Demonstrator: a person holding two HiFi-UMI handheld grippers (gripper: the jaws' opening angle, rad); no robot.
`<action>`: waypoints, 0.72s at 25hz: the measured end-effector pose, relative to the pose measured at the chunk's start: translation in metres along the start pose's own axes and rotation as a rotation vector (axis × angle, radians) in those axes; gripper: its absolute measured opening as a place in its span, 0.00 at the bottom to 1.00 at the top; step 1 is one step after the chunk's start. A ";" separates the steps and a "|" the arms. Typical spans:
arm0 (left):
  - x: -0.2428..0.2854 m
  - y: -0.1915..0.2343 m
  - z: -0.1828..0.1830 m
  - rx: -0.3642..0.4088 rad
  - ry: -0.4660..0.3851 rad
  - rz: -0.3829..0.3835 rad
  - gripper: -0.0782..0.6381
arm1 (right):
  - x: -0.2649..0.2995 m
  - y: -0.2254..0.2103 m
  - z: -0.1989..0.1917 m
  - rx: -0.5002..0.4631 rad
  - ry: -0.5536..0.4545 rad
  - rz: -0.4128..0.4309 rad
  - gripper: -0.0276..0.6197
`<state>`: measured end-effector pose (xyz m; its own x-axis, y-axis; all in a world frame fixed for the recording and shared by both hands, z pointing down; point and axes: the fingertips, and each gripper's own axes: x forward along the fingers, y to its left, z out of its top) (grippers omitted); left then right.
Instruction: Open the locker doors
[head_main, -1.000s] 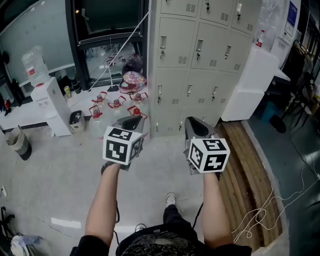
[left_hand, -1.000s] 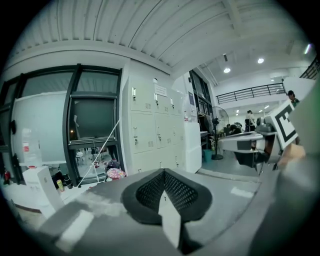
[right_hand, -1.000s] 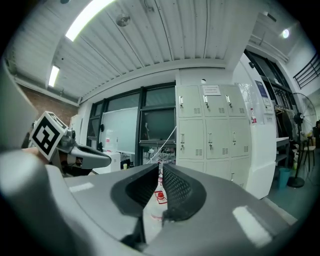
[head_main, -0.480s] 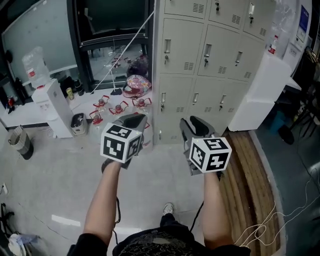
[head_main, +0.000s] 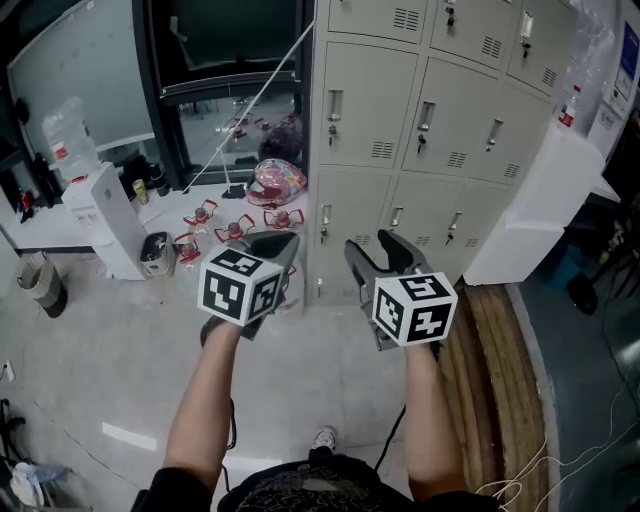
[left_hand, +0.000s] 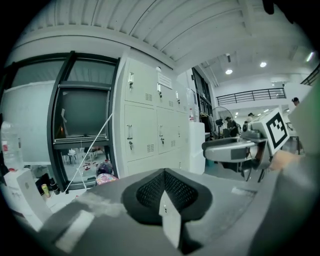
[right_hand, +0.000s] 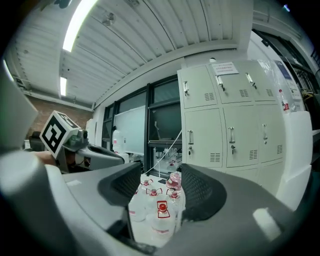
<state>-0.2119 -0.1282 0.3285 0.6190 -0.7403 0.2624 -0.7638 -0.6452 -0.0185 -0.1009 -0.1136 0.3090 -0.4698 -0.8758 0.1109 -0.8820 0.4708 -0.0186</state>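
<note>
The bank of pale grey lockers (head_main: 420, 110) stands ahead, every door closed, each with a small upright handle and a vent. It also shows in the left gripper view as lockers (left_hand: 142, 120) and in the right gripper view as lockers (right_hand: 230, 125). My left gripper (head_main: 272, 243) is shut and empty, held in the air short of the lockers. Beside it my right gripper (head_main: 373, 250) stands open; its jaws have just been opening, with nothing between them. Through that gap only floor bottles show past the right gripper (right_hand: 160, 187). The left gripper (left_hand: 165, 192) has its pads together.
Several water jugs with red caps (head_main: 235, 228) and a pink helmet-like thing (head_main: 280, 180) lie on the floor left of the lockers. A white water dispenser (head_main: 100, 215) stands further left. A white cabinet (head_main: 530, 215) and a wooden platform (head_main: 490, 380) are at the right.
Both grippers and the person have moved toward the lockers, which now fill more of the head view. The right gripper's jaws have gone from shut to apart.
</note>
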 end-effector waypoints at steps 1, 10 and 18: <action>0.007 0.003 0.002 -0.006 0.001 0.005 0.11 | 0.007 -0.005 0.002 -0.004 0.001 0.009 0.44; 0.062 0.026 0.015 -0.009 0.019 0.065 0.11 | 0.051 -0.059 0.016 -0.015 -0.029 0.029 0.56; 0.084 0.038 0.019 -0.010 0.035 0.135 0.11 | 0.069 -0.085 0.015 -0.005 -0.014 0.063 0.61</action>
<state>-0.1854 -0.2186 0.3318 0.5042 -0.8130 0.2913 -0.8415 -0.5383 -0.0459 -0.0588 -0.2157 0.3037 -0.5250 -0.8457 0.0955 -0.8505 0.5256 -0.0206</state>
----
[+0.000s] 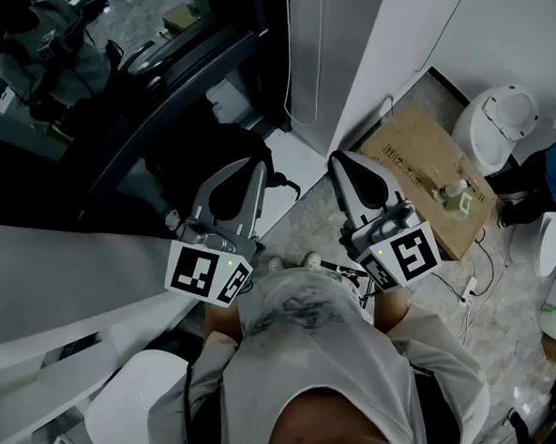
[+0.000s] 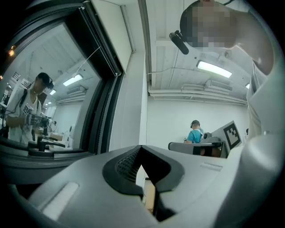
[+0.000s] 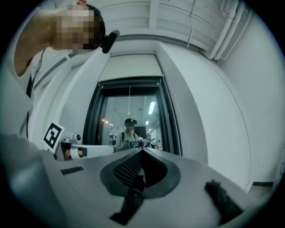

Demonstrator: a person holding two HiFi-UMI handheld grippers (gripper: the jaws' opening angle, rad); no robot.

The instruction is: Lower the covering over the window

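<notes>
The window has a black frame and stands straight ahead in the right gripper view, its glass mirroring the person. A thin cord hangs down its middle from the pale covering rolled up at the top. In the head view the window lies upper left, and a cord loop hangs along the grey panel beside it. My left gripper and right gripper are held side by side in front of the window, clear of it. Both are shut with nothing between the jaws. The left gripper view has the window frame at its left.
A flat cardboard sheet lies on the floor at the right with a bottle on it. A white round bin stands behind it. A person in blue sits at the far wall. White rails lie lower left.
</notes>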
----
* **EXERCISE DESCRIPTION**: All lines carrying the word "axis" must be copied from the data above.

* **REPLY TO THE EXERCISE**:
`<action>`: waypoints, 0.72s at 25hz: the measured end-effector pose, relative to the pose measured at the chunk's start: translation in metres along the start pose's own axes and rotation as a rotation vector (axis × angle, radians) in those axes; gripper: its absolute measured opening as a place in its span, 0.00 at the bottom to 1.00 at the top; step 1 is one step after the chunk's start. A ";" separates the steps and a "|" the arms. Typical spans:
`<state>`: measured end-effector pose (xyz m; its own x-axis, y-axis; all in a world frame fixed for the recording and shared by both hands, z pointing down; point and axes: the fingertips, and each gripper's own axes: x forward along the fingers, y to its left, z out of its top) (grippers omitted); left then right.

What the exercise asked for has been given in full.